§ **Supplied information**
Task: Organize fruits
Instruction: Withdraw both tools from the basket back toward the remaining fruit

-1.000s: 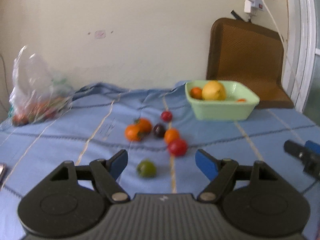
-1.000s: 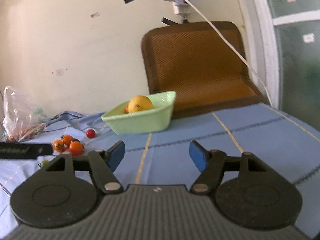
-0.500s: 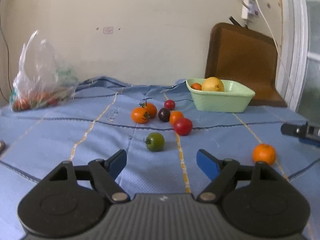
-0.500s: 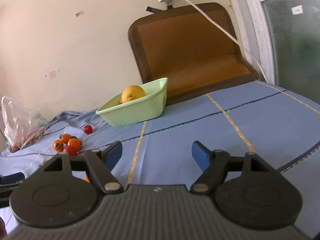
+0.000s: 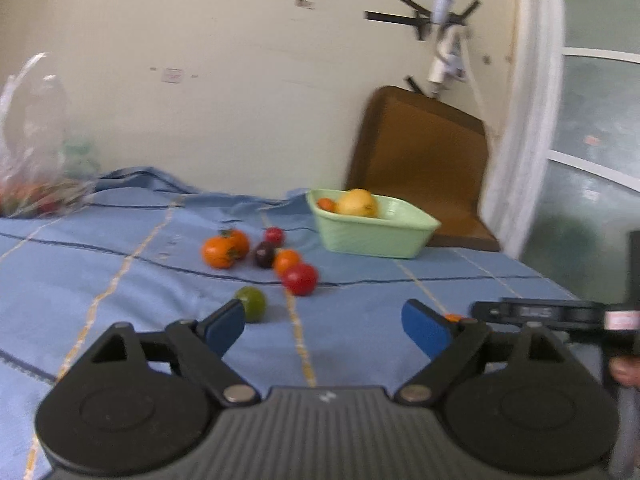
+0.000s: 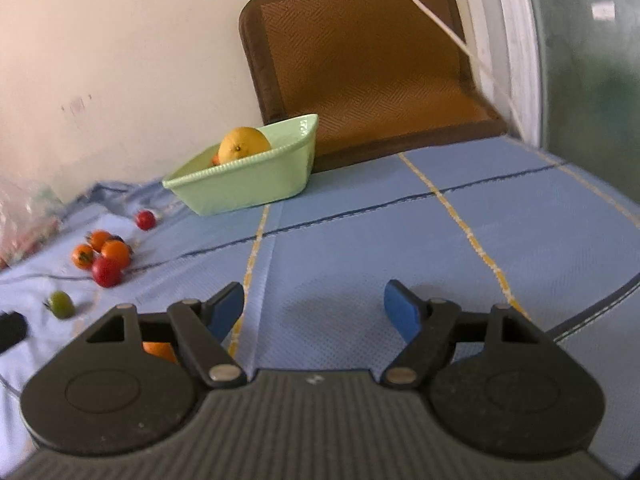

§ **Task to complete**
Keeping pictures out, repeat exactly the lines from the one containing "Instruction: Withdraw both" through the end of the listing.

§ **Response**
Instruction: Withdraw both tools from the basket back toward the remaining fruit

-1.000s: 
-1.000s: 
-0.500s: 
-0.500s: 
+0.000s: 
+0.000s: 

With that, the answer is done.